Aim of the exercise
Return each line below holding the string "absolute".

Source material

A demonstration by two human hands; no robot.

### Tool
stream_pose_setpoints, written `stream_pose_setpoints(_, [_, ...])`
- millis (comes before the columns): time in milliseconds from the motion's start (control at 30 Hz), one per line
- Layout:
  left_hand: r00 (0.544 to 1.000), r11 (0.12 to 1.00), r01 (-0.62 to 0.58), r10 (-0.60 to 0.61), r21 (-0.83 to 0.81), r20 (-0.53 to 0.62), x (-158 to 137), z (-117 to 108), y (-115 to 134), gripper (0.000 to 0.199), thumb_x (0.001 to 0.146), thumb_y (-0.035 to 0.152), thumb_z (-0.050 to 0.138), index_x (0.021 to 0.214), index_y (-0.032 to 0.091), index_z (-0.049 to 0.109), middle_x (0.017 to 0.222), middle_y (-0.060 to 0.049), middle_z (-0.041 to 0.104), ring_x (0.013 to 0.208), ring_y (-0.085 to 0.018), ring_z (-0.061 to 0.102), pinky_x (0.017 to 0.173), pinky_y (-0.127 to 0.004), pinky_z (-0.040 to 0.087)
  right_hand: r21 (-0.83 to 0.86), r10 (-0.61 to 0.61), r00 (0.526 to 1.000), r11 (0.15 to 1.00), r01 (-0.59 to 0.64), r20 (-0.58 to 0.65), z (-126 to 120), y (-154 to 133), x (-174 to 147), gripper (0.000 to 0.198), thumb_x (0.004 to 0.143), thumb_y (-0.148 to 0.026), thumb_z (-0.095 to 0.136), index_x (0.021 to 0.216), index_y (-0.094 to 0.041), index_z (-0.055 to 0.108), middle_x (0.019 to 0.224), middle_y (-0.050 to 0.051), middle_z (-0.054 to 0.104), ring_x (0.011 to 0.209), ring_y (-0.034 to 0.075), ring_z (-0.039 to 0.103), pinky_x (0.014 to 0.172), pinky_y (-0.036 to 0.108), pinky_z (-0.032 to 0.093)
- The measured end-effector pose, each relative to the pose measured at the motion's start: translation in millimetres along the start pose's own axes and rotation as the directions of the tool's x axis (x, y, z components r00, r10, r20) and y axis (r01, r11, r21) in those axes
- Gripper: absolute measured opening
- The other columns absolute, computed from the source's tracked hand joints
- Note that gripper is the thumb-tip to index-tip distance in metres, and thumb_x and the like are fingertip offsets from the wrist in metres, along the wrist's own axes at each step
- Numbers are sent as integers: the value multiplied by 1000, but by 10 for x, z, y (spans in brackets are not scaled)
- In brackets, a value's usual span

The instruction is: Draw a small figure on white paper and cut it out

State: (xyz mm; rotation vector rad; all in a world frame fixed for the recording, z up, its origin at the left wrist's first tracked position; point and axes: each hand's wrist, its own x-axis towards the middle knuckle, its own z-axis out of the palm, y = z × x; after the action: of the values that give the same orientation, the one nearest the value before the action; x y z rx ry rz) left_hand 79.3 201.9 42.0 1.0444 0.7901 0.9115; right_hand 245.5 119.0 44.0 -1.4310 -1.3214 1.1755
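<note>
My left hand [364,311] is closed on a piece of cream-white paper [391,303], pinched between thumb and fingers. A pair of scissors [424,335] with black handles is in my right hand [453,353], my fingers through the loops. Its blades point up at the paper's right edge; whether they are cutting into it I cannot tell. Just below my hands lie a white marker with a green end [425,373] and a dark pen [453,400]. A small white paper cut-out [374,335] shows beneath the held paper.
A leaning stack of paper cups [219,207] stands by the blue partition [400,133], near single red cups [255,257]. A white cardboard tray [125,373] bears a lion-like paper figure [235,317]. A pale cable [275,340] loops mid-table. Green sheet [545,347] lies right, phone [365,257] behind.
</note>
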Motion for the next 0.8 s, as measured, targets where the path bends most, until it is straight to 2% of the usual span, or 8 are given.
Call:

Result of this exercise
- Gripper: absolute measured opening
- The other columns absolute, computed from the source's tracked hand joints

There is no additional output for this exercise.